▶ Work request: Each line that includes "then" must be copied from the records.

###

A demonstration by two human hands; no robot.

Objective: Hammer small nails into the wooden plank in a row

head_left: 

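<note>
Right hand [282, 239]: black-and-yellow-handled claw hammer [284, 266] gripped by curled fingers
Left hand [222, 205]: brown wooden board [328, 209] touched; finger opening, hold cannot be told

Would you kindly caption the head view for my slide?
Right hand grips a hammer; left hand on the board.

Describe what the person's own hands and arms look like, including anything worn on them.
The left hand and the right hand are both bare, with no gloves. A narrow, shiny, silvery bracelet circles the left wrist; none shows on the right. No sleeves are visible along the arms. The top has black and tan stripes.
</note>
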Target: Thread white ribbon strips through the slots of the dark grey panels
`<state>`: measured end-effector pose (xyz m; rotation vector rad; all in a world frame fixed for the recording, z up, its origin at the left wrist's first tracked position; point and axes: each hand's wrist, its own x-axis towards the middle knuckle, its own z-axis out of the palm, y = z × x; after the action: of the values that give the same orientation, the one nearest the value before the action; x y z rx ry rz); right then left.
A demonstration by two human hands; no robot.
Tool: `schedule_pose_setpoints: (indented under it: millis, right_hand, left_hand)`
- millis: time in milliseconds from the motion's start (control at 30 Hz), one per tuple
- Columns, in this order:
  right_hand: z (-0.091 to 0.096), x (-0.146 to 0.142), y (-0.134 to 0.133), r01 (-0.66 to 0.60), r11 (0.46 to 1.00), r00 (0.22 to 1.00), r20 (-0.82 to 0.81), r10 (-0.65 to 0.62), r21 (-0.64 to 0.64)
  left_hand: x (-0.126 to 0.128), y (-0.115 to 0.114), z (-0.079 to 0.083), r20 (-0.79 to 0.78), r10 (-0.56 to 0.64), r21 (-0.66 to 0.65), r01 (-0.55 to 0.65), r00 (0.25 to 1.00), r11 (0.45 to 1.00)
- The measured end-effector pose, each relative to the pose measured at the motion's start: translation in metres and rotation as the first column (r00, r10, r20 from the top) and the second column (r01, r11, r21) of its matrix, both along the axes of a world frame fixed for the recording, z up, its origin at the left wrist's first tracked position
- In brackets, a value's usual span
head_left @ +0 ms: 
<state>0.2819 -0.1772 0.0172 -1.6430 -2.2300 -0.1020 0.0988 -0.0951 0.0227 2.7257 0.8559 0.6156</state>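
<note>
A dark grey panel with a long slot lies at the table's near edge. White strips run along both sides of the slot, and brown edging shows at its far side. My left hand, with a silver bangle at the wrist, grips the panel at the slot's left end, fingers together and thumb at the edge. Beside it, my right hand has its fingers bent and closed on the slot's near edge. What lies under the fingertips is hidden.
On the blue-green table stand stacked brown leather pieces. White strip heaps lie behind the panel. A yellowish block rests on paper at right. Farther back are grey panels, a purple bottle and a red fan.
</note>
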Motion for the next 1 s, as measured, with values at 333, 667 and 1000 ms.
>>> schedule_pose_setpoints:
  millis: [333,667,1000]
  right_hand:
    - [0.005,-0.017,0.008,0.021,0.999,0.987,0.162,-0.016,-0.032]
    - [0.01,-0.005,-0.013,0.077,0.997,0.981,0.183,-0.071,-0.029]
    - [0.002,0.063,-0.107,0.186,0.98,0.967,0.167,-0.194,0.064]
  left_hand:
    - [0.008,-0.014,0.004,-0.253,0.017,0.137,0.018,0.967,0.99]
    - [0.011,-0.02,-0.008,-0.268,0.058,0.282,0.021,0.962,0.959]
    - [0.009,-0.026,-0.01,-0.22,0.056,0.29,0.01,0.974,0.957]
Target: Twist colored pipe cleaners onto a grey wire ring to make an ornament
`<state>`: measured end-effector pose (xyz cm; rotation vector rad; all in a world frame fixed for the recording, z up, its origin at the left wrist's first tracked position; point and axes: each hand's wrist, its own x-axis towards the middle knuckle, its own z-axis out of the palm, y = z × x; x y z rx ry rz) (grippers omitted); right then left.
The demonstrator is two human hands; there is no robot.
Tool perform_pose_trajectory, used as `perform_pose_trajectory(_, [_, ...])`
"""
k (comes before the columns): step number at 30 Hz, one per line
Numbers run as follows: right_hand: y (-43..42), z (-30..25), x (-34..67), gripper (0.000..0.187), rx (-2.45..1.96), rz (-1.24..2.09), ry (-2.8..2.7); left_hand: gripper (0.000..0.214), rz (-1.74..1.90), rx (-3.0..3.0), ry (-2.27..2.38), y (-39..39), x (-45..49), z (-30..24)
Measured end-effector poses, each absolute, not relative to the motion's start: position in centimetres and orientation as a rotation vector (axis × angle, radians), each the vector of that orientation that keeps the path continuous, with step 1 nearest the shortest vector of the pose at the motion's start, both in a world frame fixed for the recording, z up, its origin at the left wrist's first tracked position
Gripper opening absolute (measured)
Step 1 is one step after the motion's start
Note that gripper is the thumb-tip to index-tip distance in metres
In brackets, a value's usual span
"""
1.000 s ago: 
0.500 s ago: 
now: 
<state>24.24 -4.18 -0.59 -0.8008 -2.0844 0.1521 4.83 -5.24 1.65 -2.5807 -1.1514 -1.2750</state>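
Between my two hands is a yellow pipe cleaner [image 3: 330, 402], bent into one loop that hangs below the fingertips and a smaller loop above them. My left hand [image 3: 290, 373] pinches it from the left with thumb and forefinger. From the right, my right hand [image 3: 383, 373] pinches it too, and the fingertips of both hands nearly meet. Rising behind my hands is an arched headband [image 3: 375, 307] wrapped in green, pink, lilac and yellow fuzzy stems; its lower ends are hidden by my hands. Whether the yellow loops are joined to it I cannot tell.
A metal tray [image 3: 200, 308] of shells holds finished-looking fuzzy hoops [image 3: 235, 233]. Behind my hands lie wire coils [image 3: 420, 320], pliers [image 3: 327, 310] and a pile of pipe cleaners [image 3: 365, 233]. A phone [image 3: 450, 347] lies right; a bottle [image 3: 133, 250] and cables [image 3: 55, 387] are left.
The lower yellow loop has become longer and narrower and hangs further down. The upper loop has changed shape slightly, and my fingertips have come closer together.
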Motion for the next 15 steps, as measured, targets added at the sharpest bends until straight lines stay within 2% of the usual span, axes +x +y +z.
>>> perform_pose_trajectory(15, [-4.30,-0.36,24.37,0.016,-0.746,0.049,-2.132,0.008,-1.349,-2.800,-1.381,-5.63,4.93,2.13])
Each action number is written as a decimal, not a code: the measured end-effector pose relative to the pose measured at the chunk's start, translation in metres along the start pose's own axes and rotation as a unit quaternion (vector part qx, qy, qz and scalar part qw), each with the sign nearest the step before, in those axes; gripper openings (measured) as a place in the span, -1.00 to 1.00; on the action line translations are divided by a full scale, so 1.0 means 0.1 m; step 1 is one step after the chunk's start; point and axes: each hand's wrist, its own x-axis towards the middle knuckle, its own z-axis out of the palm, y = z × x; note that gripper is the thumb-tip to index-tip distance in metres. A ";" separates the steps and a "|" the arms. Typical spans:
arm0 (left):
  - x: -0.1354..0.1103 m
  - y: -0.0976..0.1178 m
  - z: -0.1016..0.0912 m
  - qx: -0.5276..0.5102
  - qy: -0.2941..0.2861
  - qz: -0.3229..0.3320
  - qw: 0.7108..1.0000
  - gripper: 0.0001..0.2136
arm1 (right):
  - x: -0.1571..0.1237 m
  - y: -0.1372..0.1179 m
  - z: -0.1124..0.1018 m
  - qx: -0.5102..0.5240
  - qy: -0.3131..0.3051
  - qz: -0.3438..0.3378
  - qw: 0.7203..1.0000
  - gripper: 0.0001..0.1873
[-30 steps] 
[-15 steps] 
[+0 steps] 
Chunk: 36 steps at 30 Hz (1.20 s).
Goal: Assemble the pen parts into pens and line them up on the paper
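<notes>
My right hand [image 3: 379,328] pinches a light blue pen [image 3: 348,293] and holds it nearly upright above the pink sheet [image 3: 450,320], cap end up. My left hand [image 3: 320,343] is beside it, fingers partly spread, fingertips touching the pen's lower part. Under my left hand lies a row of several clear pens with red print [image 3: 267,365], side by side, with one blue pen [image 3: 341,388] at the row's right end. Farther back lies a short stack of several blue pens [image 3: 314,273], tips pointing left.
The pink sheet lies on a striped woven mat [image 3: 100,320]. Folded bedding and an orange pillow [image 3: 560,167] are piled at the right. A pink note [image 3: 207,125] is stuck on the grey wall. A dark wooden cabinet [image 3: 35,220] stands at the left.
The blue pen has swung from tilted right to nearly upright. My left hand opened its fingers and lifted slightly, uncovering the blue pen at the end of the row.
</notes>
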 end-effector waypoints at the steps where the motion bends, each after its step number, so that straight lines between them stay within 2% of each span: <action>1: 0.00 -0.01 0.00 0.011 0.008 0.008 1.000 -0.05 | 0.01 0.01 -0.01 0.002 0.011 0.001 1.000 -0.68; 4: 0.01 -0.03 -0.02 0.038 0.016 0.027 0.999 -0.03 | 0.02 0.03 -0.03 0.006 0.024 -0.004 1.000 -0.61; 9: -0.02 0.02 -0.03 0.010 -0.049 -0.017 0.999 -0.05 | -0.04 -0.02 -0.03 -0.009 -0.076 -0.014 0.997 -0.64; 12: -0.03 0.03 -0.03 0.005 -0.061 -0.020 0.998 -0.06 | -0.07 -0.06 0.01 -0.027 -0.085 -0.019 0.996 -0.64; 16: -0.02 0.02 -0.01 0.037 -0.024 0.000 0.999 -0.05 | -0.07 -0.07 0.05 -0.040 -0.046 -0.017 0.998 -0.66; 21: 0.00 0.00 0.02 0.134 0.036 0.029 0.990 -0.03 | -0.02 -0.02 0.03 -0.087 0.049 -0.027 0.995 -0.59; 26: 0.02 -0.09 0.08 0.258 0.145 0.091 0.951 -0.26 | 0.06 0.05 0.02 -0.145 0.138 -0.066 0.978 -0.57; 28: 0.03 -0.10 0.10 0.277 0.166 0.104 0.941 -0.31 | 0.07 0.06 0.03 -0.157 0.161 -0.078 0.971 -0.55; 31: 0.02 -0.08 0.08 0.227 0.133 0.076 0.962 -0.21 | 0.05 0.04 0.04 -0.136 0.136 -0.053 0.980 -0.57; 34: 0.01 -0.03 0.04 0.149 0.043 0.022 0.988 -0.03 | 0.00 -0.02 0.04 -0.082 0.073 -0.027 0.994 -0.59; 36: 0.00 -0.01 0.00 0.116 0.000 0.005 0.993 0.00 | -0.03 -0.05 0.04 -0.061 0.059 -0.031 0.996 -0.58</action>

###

▶ Answer space:
`<state>`: measured end-effector pose (xyz m; rotation vector rad; all in a world frame fixed for the recording, z up, its origin at the left wrist's first tracked position; point and axes: each hand's wrist, its own x-axis towards the middle knuckle, its own z-axis out of the palm, y = z × x; after the action: of the values that give the same orientation, the one nearest the value before the action; x y z rx ry rz); right then left.
`<state>`: measured end-effector pose (xyz cm; rotation vector rad; all in a world frame fixed for the recording, z up, its origin at the left wrist's first tracked position; point and axes: each hand's wrist, its own x-axis towards the middle knuckle, its own z-axis out of the palm, y = z × x; x y z rx ry rz) (grippers omitted); right then left.

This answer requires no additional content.